■ Required work ■
Print the data that follows word for word, leaving out any picture.

++++ Information supplied

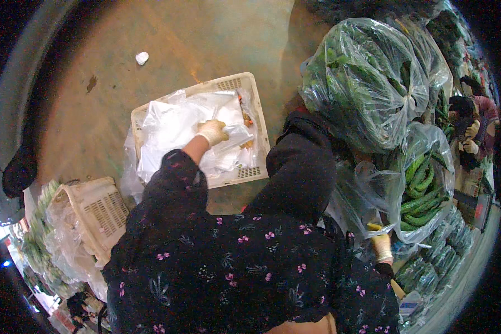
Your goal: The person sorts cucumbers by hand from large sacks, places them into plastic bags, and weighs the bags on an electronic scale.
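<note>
My left hand (pixel 212 132), in a pale glove, reaches into a cream plastic crate (pixel 259 119) on the floor ahead. Its fingers are closed on a white plastic bag (pixel 172 125), one of the crumpled sheets that cover most of the crate's contents. Bits of something orange-brown (pixel 247 119) show along the crate's right inner side. Low on the right is my right hand (pixel 382 246), also gloved, fingers curled beside a loose clear plastic bag (pixel 362 192). A small yellow piece (pixel 374 226) shows at its fingertips; what it holds is unclear.
Green cucumbers (pixel 420 195) lie in an open clear bag to the right. Beyond stands a large tied bag of leafy greens (pixel 362 83). Another cream crate (pixel 97 214) leans at left, near bagged vegetables. A white scrap (pixel 142 58) lies on the floor; another person (pixel 479 128) is at far right.
</note>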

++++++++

■ Exercise result ■
Your goal: The person sorts cucumbers by hand from large sacks, places them into plastic bags, and weighs the bags on an electronic scale.
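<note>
My left hand (pixel 212 132), in a pale glove, reaches into a cream plastic crate (pixel 259 119) on the floor ahead. Its fingers are closed on a white plastic bag (pixel 172 125), one of the crumpled sheets that cover most of the crate's contents. Bits of something orange-brown (pixel 247 119) show along the crate's right inner side. Low on the right is my right hand (pixel 382 246), also gloved, fingers curled beside a loose clear plastic bag (pixel 362 192). A small yellow piece (pixel 374 226) shows at its fingertips; what it holds is unclear.
Green cucumbers (pixel 420 195) lie in an open clear bag to the right. Beyond stands a large tied bag of leafy greens (pixel 362 83). Another cream crate (pixel 97 214) leans at left, near bagged vegetables. A white scrap (pixel 142 58) lies on the floor; another person (pixel 479 128) is at far right.
</note>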

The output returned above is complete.